Provided data START

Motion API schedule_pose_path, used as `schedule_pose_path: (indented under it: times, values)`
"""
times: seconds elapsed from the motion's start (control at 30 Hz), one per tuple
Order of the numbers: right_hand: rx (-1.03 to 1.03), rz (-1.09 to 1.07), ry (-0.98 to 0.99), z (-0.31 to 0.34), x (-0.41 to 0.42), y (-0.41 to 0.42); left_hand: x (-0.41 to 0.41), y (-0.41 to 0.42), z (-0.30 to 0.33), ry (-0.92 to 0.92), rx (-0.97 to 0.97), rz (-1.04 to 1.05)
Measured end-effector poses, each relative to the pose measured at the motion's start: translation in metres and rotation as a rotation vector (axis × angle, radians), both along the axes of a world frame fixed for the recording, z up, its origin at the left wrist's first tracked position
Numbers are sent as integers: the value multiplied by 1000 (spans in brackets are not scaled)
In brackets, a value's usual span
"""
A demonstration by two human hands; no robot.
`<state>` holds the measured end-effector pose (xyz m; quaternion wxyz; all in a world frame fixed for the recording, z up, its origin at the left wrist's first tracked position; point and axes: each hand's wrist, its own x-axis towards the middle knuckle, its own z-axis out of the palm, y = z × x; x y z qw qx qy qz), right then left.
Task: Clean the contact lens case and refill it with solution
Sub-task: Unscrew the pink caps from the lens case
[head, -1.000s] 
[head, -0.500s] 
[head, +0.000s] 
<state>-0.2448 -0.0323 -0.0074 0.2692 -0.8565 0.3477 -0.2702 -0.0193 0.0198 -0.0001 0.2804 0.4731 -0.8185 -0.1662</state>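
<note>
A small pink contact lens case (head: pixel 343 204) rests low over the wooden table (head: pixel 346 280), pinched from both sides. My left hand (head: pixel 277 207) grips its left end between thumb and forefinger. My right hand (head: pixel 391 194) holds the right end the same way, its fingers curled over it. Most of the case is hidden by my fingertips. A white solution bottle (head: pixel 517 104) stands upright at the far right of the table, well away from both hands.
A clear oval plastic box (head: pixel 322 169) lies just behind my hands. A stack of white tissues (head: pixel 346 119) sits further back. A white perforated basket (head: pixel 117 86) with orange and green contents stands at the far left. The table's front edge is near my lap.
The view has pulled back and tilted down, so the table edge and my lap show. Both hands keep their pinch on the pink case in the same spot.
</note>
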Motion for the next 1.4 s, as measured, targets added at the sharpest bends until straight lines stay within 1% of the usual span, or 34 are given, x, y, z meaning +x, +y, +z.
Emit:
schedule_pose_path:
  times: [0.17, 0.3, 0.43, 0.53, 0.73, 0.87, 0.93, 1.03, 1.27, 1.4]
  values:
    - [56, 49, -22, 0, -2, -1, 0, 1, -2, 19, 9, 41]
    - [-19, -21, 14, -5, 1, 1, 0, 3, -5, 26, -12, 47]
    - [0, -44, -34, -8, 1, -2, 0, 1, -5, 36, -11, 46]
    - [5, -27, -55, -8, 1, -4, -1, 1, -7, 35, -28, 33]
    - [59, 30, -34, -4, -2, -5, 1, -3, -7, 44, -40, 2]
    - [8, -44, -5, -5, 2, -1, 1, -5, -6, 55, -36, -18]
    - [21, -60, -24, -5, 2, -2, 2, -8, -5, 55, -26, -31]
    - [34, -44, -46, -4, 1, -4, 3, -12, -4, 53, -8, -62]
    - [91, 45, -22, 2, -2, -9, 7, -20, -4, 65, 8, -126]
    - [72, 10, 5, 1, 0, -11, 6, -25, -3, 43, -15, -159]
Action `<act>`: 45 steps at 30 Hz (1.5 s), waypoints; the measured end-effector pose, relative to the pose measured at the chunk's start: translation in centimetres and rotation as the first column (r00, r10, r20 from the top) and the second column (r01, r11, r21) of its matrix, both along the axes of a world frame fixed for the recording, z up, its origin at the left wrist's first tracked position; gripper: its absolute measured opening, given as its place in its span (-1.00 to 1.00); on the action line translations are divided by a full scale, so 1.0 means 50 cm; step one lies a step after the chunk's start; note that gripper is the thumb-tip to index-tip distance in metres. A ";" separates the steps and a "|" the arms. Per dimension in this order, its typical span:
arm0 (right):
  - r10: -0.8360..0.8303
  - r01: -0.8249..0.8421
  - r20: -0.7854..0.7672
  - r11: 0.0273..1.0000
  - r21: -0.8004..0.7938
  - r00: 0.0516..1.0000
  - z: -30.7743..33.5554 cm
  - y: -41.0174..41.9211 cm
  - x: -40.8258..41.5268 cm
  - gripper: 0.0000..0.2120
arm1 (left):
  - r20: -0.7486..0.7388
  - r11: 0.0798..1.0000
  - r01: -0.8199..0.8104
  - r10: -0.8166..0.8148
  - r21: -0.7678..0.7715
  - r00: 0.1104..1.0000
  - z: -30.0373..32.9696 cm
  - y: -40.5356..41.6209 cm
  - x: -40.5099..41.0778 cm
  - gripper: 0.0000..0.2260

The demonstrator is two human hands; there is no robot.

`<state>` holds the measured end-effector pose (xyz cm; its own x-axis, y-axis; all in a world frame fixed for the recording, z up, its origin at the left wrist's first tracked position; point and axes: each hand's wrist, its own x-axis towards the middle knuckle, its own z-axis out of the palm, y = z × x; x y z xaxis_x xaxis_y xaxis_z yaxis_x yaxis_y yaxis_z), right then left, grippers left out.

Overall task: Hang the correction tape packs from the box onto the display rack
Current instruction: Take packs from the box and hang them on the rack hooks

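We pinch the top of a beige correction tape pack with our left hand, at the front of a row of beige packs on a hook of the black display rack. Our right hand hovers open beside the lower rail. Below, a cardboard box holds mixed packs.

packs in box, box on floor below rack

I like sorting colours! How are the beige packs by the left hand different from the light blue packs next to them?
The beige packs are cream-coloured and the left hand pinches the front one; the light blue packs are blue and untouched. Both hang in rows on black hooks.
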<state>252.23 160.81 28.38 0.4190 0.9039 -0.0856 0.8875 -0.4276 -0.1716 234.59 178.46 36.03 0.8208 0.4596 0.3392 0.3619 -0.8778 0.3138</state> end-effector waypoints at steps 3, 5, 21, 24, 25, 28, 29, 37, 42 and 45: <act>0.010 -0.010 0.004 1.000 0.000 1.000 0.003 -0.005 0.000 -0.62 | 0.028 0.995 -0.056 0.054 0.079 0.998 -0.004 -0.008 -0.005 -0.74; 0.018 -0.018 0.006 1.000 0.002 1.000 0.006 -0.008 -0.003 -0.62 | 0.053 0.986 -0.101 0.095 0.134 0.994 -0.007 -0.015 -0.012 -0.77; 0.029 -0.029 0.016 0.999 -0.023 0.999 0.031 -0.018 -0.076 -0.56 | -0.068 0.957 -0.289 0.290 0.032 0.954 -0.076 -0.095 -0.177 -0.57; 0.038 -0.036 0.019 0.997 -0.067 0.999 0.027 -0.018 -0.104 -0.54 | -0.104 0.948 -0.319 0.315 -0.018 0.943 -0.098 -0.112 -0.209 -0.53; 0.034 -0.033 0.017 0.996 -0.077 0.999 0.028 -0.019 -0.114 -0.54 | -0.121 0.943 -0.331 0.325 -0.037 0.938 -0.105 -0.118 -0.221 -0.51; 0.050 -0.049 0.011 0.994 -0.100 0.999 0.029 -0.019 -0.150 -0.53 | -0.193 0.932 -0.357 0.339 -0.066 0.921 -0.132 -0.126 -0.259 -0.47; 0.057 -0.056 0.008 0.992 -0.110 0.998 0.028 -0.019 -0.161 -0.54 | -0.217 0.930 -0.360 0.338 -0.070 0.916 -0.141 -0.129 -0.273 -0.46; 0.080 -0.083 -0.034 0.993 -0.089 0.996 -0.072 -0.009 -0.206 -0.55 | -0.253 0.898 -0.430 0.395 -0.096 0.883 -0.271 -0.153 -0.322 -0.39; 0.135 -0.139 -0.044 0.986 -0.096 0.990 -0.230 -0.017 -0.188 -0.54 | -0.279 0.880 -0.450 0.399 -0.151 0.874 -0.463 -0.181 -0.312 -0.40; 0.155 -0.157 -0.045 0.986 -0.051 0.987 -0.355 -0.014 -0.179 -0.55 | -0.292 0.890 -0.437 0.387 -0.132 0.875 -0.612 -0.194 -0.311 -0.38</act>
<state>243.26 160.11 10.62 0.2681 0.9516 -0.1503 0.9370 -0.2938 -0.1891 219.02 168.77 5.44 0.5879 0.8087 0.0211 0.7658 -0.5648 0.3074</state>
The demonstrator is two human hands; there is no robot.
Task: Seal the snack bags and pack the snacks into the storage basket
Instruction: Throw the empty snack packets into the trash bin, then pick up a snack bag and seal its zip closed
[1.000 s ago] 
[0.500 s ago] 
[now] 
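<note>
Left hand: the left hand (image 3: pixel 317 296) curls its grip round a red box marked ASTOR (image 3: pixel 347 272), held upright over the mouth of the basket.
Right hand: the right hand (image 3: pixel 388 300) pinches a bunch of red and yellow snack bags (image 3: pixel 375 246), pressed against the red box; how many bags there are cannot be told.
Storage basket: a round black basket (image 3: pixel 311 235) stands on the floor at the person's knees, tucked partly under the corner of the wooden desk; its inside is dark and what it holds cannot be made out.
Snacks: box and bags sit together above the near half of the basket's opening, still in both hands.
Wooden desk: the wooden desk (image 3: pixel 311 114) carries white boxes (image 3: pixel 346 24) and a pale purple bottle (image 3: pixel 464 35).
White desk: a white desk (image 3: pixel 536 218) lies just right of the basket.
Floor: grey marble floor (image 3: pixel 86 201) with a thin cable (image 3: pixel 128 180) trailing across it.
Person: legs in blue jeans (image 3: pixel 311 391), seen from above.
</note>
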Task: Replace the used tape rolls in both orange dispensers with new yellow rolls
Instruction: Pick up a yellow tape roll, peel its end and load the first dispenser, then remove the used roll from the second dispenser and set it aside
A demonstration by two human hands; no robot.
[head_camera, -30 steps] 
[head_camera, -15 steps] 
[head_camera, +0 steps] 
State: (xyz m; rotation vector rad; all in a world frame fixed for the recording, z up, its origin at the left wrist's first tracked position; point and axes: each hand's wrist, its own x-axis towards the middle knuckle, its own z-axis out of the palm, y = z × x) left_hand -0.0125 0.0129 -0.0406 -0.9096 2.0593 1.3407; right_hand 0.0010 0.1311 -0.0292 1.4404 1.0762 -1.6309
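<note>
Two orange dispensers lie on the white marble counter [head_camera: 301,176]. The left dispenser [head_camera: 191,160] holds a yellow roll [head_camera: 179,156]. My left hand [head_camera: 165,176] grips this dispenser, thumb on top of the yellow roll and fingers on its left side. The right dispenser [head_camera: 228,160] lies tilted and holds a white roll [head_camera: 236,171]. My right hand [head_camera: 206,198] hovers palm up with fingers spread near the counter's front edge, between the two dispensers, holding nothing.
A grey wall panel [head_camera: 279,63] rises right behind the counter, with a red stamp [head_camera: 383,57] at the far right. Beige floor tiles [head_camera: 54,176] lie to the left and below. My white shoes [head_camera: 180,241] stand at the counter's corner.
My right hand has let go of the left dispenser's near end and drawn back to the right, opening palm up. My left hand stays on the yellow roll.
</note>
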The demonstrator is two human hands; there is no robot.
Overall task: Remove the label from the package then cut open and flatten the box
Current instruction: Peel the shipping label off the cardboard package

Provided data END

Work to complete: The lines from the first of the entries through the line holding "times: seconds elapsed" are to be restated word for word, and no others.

Response for this exercise:
Motion API schedule_pose_path, used as `schedule_pose_path: (indented under it: times, values)`
"""
times: seconds elapsed from the motion's start (control at 30 Hz), one per tuple

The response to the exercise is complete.